What is expected |
Word for word, repeat the data that follows. Do not include the pictures.

_ _ _

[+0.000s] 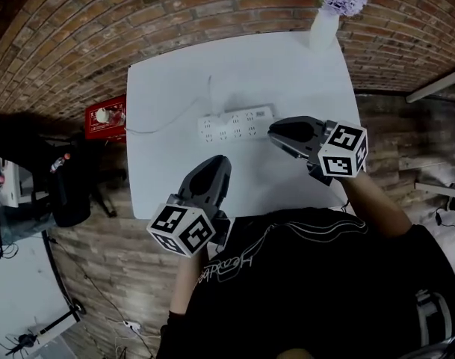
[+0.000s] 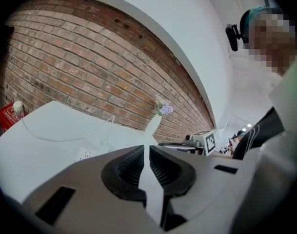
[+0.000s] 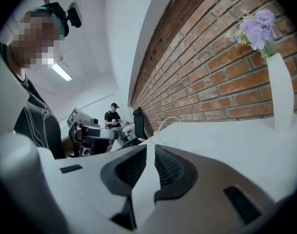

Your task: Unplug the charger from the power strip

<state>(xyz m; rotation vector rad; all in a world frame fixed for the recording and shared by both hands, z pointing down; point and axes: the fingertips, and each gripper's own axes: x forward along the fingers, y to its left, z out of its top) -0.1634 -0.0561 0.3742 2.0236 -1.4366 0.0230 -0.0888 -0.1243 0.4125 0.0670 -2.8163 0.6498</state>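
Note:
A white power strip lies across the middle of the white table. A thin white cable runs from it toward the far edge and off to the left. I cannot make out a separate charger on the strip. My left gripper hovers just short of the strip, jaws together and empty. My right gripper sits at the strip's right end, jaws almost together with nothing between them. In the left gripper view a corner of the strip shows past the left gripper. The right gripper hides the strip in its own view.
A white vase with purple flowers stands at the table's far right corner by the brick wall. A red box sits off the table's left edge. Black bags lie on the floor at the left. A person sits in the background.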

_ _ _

Exercise response |
[+0.000s] 
[+0.000s] 
[+0.000s] 

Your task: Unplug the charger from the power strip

<state>(xyz m; rotation vector rad; all in a world frame fixed for the recording and shared by both hands, z pointing down; point and axes: the fingertips, and each gripper's own axes: x forward along the fingers, y to its left, z out of its top) -0.1634 -0.0561 0.3742 2.0236 -1.4366 0.0230 -0.0888 -0.1243 0.4125 0.0670 -2.8163 0.6498</state>
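Note:
A white power strip lies across the middle of the white table. A thin white cable runs from it toward the far edge and off to the left. I cannot make out a separate charger on the strip. My left gripper hovers just short of the strip, jaws together and empty. My right gripper sits at the strip's right end, jaws almost together with nothing between them. In the left gripper view a corner of the strip shows past the left gripper. The right gripper hides the strip in its own view.
A white vase with purple flowers stands at the table's far right corner by the brick wall. A red box sits off the table's left edge. Black bags lie on the floor at the left. A person sits in the background.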

Here the answer is complete.